For Nash’at, Adel Safi’s safe passage was payment in kind. The translator, he says, saved his life on countless occasions. The documentarian wisely asked that Safi not translate any hateful things he might hear. Audiences watching the film know when a Taliban soldier says, “That little devil is filming again.” Nash’at didn’t know until the editing suite.
“I know that The Taliban never trusted me,” Nash’at says. “I was protected somehow by not speaking the language, because there was an interpreter in the middle, and he was filtering what I say. He really saved me in so many situations that I would say something that was wrong. He would culturally translate this into something that they understand. And that doesn’t hurt me. That kept me safe for so long.”
The Taliban initially imagined that Hollywoodgate would serve as a glorious chronicle of their new regime. The final cut couldn’t be further from that aspiration. Early on, a young soldier wishes for the Americans to return so that he might be martyred in a hail of “500 bullets”. A secret-service agent boasts about torture procedures off camera.
The film-making team were careful to avoid any images that might endanger their subjects.
Since taking power in 2021, the Taliban — despite promises of more moderate religious rule — have barred women from most areas of public life, severely restricted what women can do unaccompanied and stopped girls from being educated beyond primary school. As such, Mansour boasts about his wife’s abilities as a doctor — a profession she has been forced to give up after marriage — and tells a joke that compares a woman without a veil to a chocolate that has fallen on the floor.
Nash’at was mentored by Talal Derki, director of the similarly themed, Oscar-nominated 2017 film Of Fathers and Sons.

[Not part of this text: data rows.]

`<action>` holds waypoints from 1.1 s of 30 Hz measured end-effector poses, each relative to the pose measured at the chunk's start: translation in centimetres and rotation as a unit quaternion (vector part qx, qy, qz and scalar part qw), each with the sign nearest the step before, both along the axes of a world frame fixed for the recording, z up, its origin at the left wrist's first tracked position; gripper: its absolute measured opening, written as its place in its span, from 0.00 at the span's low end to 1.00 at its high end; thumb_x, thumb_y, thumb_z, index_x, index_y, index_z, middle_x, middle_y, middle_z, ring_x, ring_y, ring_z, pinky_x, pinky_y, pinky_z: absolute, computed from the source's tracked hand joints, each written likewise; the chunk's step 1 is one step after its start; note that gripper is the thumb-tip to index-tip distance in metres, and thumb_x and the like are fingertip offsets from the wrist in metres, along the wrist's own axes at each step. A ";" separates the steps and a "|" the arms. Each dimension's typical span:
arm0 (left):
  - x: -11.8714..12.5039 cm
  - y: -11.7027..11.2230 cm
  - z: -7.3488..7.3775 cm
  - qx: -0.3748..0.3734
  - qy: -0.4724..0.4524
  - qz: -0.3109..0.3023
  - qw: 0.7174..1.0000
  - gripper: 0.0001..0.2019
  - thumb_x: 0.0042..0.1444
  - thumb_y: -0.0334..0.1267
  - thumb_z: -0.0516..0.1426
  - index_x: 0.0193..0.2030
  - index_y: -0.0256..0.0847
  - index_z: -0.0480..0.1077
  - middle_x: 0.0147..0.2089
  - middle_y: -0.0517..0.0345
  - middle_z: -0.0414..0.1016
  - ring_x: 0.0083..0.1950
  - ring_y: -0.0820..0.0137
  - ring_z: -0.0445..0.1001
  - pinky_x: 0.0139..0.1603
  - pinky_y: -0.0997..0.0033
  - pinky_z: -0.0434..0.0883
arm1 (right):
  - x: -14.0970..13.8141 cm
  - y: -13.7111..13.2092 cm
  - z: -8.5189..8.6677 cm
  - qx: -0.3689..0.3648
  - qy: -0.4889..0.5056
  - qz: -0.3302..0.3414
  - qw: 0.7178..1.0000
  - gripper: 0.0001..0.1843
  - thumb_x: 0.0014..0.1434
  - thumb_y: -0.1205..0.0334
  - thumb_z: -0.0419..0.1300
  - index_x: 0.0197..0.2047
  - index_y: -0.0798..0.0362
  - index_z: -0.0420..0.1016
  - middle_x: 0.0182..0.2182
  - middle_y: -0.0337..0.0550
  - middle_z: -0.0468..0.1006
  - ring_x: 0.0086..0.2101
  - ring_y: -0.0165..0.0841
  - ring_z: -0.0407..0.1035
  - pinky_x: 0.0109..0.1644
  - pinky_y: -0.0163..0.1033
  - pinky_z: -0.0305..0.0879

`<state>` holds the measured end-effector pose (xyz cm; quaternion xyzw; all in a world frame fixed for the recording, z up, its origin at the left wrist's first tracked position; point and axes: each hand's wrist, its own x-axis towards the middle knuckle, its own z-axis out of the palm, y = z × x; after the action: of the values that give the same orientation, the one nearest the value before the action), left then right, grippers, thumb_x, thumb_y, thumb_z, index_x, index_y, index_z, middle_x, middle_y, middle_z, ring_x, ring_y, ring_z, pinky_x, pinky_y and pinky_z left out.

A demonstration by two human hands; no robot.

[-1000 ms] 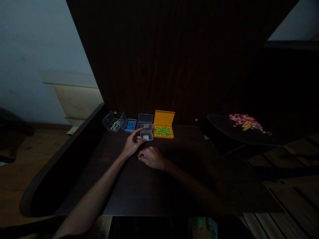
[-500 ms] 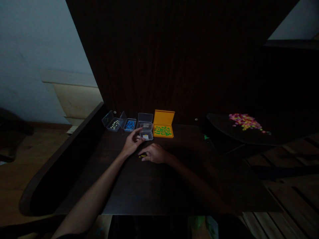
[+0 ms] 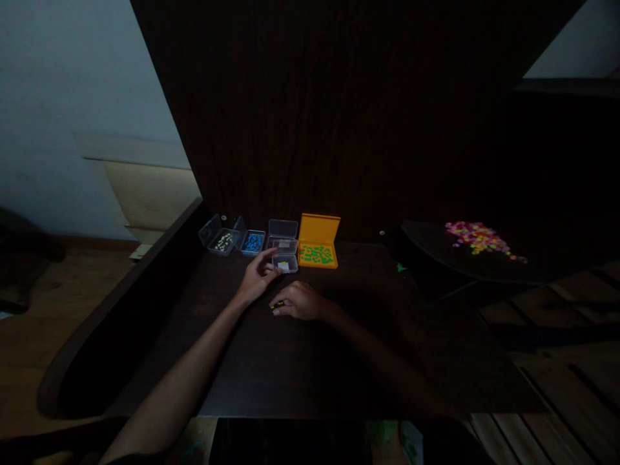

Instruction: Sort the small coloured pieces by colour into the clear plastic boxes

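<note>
My left hand (image 3: 256,278) rests on the dark table (image 3: 290,361) with its fingers against the front of a small clear box (image 3: 285,262) holding a yellow piece. My right hand (image 3: 300,301) lies just behind and to the right, fingertips pinching small yellow pieces (image 3: 278,304) on the tabletop. Beyond the hands stand an open orange box (image 3: 318,248) of green pieces, a clear box of blue pieces (image 3: 252,243) and a clear box of pale pieces (image 3: 223,242).
A heap of pink and yellow pieces (image 3: 477,237) lies on a dark round surface (image 3: 436,258) at the right. A dark wooden panel rises behind the table. A raised dark rail (image 3: 121,303) borders the table's left side. The scene is dim.
My right hand shifted slightly toward the boxes and its fingers closed on the small yellow pieces. My left hand stayed at the clear box.
</note>
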<state>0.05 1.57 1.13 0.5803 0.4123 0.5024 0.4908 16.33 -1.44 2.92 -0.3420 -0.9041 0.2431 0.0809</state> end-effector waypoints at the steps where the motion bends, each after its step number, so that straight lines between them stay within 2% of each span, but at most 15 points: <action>1: 0.0 0.0 0.0 0.002 -0.001 0.001 1.000 0.30 0.45 0.39 0.64 0.56 0.38 0.64 0.54 0.47 0.71 0.32 0.77 0.71 0.34 0.74 0.69 | 0.0 0.0 0.0 0.005 -0.005 0.002 1.000 0.13 0.56 0.57 0.62 0.45 0.50 0.79 0.29 0.40 0.78 0.30 0.29 0.69 0.34 0.32 0.57; 5: 0.0 0.0 0.0 -0.001 -0.004 0.001 1.000 0.30 0.44 0.39 0.64 0.56 0.38 0.64 0.53 0.48 0.71 0.32 0.77 0.71 0.34 0.75 0.69 | 0.1 -0.1 0.2 0.022 -0.032 0.011 0.999 0.14 0.57 0.55 0.61 0.46 0.48 0.78 0.30 0.39 0.78 0.32 0.30 0.69 0.34 0.33 0.56; 11: 0.1 -0.2 0.3 -0.009 -0.003 0.000 1.000 0.30 0.44 0.39 0.64 0.56 0.37 0.64 0.53 0.48 0.71 0.31 0.78 0.70 0.36 0.74 0.69 | 0.1 -0.4 0.9 0.029 -0.070 0.016 0.997 0.12 0.58 0.57 0.60 0.44 0.46 0.79 0.31 0.38 0.79 0.33 0.30 0.69 0.34 0.33 0.55; 15: 0.1 -0.1 0.3 -0.009 -0.003 -0.002 1.000 0.31 0.44 0.39 0.63 0.56 0.36 0.64 0.53 0.47 0.71 0.31 0.78 0.70 0.36 0.74 0.69 | -0.1 -0.8 1.0 0.036 -0.096 0.013 0.995 0.12 0.59 0.58 0.58 0.45 0.47 0.78 0.33 0.39 0.78 0.37 0.32 0.69 0.36 0.34 0.56; 22: 0.1 -0.3 0.5 -0.007 0.003 -0.003 1.000 0.29 0.45 0.38 0.63 0.56 0.38 0.64 0.52 0.49 0.71 0.31 0.78 0.70 0.33 0.75 0.68 | -0.5 -2.1 0.6 0.110 -0.167 -0.009 0.980 0.14 0.62 0.55 0.54 0.46 0.49 0.74 0.36 0.46 0.77 0.38 0.34 0.69 0.41 0.37 0.57; 26: 0.1 -0.3 0.5 0.001 0.005 0.000 1.000 0.29 0.45 0.39 0.63 0.56 0.37 0.65 0.49 0.50 0.73 0.30 0.77 0.70 0.33 0.74 0.68 | -0.6 -2.4 0.3 0.152 -0.162 -0.002 0.975 0.15 0.61 0.55 0.53 0.45 0.52 0.74 0.33 0.48 0.77 0.35 0.34 0.68 0.38 0.37 0.56; 30: 0.1 -0.2 0.3 -0.005 0.006 0.002 1.000 0.30 0.44 0.40 0.63 0.56 0.37 0.65 0.48 0.51 0.73 0.31 0.76 0.70 0.35 0.73 0.69 | -0.3 -2.1 0.4 0.144 -0.153 0.003 0.978 0.14 0.60 0.53 0.56 0.44 0.52 0.74 0.32 0.46 0.76 0.34 0.34 0.68 0.37 0.37 0.54; 33: 0.1 -0.1 0.0 -0.015 -0.001 0.001 1.000 0.31 0.43 0.40 0.64 0.56 0.38 0.64 0.50 0.50 0.72 0.31 0.77 0.70 0.35 0.73 0.69 | 0.5 -1.5 1.0 0.138 -0.139 -0.019 0.980 0.14 0.58 0.53 0.57 0.44 0.51 0.73 0.33 0.44 0.76 0.35 0.33 0.68 0.38 0.36 0.54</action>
<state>0.18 1.48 1.17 0.5718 0.4200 0.4976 0.4990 16.87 -2.95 3.89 -0.3749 -0.9248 0.0642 0.0056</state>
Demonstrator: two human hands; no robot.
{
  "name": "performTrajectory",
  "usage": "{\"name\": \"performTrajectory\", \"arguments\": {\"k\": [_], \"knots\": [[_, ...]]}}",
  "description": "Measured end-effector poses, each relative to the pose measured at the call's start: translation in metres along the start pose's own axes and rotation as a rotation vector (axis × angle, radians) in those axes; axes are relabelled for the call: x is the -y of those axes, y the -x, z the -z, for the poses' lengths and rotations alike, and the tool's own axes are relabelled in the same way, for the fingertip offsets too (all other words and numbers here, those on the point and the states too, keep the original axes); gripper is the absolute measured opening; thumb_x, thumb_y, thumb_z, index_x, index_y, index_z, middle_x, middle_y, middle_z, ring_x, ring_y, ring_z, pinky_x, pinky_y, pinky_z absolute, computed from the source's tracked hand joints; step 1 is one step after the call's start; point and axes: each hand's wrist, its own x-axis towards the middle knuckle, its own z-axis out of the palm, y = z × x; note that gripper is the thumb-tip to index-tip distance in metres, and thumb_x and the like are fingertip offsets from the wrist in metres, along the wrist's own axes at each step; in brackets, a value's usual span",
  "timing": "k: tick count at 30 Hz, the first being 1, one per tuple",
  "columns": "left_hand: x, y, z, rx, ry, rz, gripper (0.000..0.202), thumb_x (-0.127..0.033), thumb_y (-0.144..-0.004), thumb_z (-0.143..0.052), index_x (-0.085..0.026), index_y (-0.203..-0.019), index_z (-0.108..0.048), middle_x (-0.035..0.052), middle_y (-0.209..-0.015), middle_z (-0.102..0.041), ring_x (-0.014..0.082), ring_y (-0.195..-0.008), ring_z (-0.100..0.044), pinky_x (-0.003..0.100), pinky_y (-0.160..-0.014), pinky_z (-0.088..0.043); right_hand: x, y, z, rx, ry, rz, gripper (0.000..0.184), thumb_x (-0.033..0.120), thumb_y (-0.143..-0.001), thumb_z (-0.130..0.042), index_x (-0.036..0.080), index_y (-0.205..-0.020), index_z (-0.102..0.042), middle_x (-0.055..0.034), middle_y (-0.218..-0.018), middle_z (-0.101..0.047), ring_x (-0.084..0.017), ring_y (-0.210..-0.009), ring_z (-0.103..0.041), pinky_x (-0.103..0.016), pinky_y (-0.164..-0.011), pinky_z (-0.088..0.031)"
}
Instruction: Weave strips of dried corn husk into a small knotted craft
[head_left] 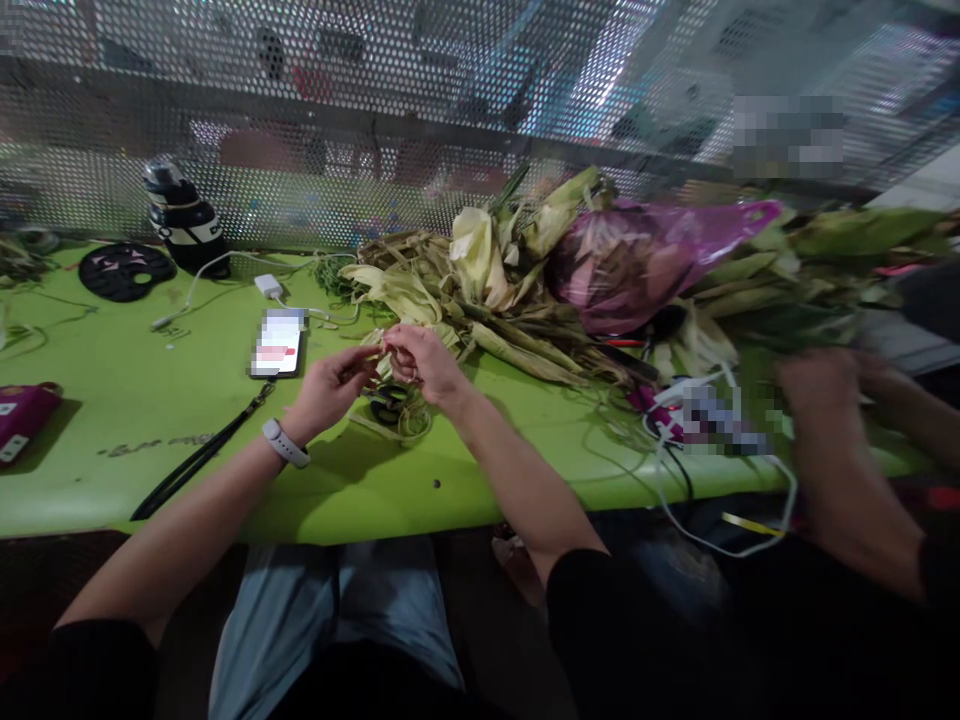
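My left hand (335,388) and my right hand (426,362) meet at the fingertips above the green table (360,480). Both are closed in a pinch, and a small pale bit shows between them, too small to name. A white band sits on my left wrist. Under the hands lies a dark round item (388,402) that looks like scissor handles, with thin pale strips (411,422) around it. Just beyond my right hand spreads a heap of dried corn husks (517,350).
A phone (279,343) with a black strap lies left of my hands, near a white charger (268,287). Behind are a dark bottle (187,225) and a black mask-shaped piece (126,272). A purple bag (622,270) rests among the husks. A co-worker's hands (821,390) are at right.
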Motion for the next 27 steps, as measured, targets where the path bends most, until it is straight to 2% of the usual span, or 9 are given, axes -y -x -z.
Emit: {"name": "performTrajectory", "arguments": {"k": [5, 9, 13, 18, 22, 25, 27], "knots": [[0.0, -0.003, 0.007, 0.154, 0.163, 0.108, 0.025, -0.03, -0.077, -0.07, -0.018, -0.097, -0.065, 0.0041, -0.077, -0.069, 0.0156, -0.07, -0.067, 0.032, -0.07, -0.055, 0.0, 0.0, 0.0, -0.009, 0.033, -0.029, 0.022, 0.036, -0.08, -0.06, 0.019, -0.071, -0.05, 0.0126, -0.042, -0.024, -0.003, -0.034, -0.018, -0.021, -0.036, -0.016], [0.0, -0.003, 0.009, 0.213, 0.233, 0.166, 0.023, -0.033, -0.076, -0.071, -0.017, -0.092, -0.066, 0.0057, -0.086, -0.07, 0.0162, -0.078, -0.067, 0.03, -0.071, -0.054, 0.001, 0.003, -0.004, 0.045, 0.061, -0.062, 0.031, 0.041, -0.077, -0.067, 0.019, -0.067, -0.049, 0.0127, -0.041, -0.026, -0.002, -0.034, -0.017, -0.02, -0.035, -0.014], [0.002, -0.005, 0.008, 0.133, 0.232, 0.148, 0.025, -0.034, -0.07, -0.077, -0.015, -0.081, -0.067, 0.0046, -0.077, -0.069, 0.0144, -0.07, -0.066, 0.03, -0.068, -0.054, 0.0, 0.003, -0.004, 0.079, 0.074, -0.061, 0.03, 0.045, -0.078, -0.065, 0.018, -0.071, -0.054, 0.0123, -0.041, -0.027, -0.003, -0.034, -0.018, -0.02, -0.035, -0.014], [0.003, -0.008, 0.009, -0.072, 0.315, 0.139, 0.031, -0.036, -0.065, -0.081, -0.015, -0.077, -0.062, 0.0046, -0.075, -0.071, 0.0137, -0.068, -0.066, 0.027, -0.064, -0.052, -0.003, -0.001, 0.001, -0.038, 0.107, 0.029, 0.025, 0.044, -0.086, -0.054, 0.02, -0.092, -0.055, 0.0121, -0.046, -0.027, -0.005, -0.037, -0.019, -0.021, -0.038, -0.018], [0.003, -0.009, 0.009, -0.158, 0.322, 0.123, 0.031, -0.038, -0.066, -0.08, -0.014, -0.078, -0.063, 0.0059, -0.076, -0.072, 0.0149, -0.07, -0.068, 0.027, -0.066, -0.052, -0.004, -0.003, 0.004, -0.105, 0.383, 0.083, 0.024, 0.043, -0.084, -0.057, 0.019, -0.091, -0.055, 0.0096, -0.05, -0.038, -0.006, -0.042, -0.028, -0.021, -0.044, -0.022], [0.006, -0.009, 0.009, -0.192, 0.288, 0.08, 0.031, -0.039, -0.068, -0.078, -0.014, -0.082, -0.066, 0.0062, -0.078, -0.072, 0.015, -0.071, -0.067, 0.029, -0.069, -0.053, -0.005, -0.002, 0.006, -0.024, 0.548, 0.113, 0.029, 0.045, -0.08, -0.062, 0.017, -0.083, -0.057, 0.0051, -0.059, -0.05, -0.007, -0.051, -0.039, -0.022, -0.051, -0.028], [0.008, -0.01, 0.01, -0.208, 0.215, 0.045, 0.03, -0.038, -0.068, -0.078, -0.014, -0.083, -0.068, 0.0062, -0.079, -0.072, 0.0148, -0.07, -0.066, 0.03, -0.069, -0.052, -0.006, -0.001, 0.007, 0.03, 0.582, 0.131, 0.032, 0.047, -0.077, -0.065, 0.016, -0.08, -0.058, 0.0041, -0.062, -0.05, -0.008, -0.055, -0.042, -0.022, -0.054, -0.03]]}}
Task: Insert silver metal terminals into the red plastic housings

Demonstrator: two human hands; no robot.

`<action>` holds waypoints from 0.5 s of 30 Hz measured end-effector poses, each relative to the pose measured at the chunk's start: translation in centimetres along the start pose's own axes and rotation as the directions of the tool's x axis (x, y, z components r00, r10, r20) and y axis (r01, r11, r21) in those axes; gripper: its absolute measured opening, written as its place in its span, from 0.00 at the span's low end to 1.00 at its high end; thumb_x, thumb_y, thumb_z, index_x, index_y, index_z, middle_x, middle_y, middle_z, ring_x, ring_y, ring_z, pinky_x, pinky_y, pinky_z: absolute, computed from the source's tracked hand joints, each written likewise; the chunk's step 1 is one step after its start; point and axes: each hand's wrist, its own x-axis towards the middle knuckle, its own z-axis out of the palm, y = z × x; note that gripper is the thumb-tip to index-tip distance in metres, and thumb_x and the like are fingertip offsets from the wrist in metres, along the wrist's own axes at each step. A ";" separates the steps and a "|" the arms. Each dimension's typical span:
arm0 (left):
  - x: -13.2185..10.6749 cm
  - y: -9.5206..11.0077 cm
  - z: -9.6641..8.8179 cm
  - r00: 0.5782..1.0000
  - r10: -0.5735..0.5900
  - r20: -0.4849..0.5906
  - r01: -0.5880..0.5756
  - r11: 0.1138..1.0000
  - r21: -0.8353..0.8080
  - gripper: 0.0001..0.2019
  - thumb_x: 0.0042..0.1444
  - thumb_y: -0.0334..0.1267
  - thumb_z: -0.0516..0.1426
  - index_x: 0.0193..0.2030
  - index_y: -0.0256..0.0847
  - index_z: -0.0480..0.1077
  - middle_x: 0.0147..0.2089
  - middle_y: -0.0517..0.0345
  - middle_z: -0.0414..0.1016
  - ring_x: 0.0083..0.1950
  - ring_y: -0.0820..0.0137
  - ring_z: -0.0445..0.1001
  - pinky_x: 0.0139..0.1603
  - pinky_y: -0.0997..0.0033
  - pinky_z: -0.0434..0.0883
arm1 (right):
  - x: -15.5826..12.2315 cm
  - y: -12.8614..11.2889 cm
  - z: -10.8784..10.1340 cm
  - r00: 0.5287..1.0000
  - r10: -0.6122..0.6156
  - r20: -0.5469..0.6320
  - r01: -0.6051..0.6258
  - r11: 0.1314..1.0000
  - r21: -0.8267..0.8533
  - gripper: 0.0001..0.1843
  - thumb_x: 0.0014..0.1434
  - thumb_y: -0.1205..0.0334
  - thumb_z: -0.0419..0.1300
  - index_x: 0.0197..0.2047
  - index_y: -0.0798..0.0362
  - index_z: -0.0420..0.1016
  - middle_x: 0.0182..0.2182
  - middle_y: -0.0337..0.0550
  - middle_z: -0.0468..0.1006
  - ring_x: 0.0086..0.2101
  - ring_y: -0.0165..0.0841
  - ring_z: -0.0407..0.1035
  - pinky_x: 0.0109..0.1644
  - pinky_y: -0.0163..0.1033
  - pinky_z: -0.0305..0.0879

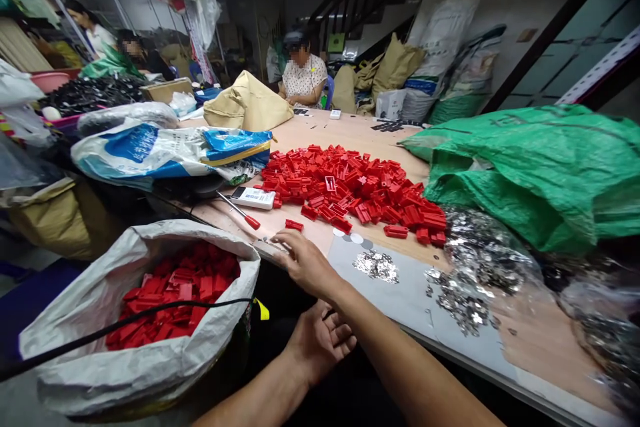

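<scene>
My right hand [307,265] reaches across to the table's near edge, fingers stretched out and nothing visible in them. Just beyond it lies a single red plastic piece [294,225], and a screwdriver [240,211] with a red handle is close by on the left. Below the right forearm, my left hand [320,340] is palm up in front of the table, its fingers loosely curled and apart, with no object seen in it. A big heap of red plastic pieces [350,183] covers the middle of the table. To my left, a white sack [65,340] holds more red pieces.
Small shiny metal parts [376,267] lie on a grey sheet [405,303], near a clear bag of metal parts [487,247]. A green sack [530,173] rests at right. A black cable [135,313] crosses the white sack. Across the table sits a person [304,77].
</scene>
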 end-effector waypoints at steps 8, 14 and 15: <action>0.8 0.5 -0.5 0.999 -0.007 -0.053 0.003 0.998 -0.066 0.17 0.52 0.48 0.60 0.42 0.36 0.70 0.30 0.56 0.76 0.28 0.69 0.74 0.40 0.63 0.68 | 2.1 6.7 -0.5 0.972 0.235 -0.012 -0.227 0.921 -0.317 0.16 0.57 0.70 0.57 0.50 0.51 0.69 0.58 0.49 0.61 0.52 0.38 0.64 0.54 0.44 0.60; -0.3 2.3 0.4 0.993 0.106 -0.048 -0.106 0.994 -0.012 0.16 0.55 0.46 0.59 0.41 0.34 0.71 0.30 0.55 0.76 0.30 0.70 0.75 0.38 0.66 0.70 | 1.7 7.1 -0.2 0.975 0.224 0.011 -0.210 0.929 -0.306 0.11 0.58 0.71 0.56 0.44 0.53 0.71 0.44 0.45 0.71 0.44 0.34 0.67 0.49 0.38 0.62; -0.6 2.7 0.6 0.990 0.137 -0.035 -0.137 0.991 0.002 0.16 0.55 0.46 0.58 0.41 0.34 0.71 0.31 0.54 0.76 0.31 0.70 0.76 0.39 0.66 0.70 | 1.1 6.8 -0.4 0.976 0.219 -0.002 -0.209 0.932 -0.296 0.11 0.58 0.71 0.56 0.44 0.53 0.71 0.44 0.45 0.71 0.44 0.33 0.67 0.49 0.37 0.62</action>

Derki, who serves as a producer on Hollywoodgate, embedded himself with a jihadist family in northern Syria.
“When I was feeling a bit closer to someone, I use the technique that was taught to me by my therapist,” the film-maker says. “I just could ask ideological questions at these moments, and when you ask ideological questions the answers are shocking. That would make space again, at least for me. I’m back to being the weird guy sitting silent in a room with the camera. Like a soldier put at the door with the weapon and they just stand there for the whole day.”
Nash’at realised that the jig was up when, after filming a parade staged for dignitaries visiting from Iran, Russia and China, he was asked to share his footage. He hurriedly boarded the next plane from Kabul airport, uncertain if he had the film he wanted to make in the can.
“I was haunted by the material I captured for so long. I was worried that we would not be able to deliver the suffering of the Afghans to the audience. The fact that I filmed only with the Taliban, that was hurting me. But the power of editing really helps you find ways of telling the story you want to tell, even with the limited footage that we had. Cinema is a tool that will put two images beside each other in a way that tells way more than what you actually see. I hope that we were successful in doing that.”
For Rae, too, the film is all about those who don’t appear on screen. “It was a dangerous film to make. But, like Ibrahim says, it’s nothing compared to the pain and suffering of the Afghan people.”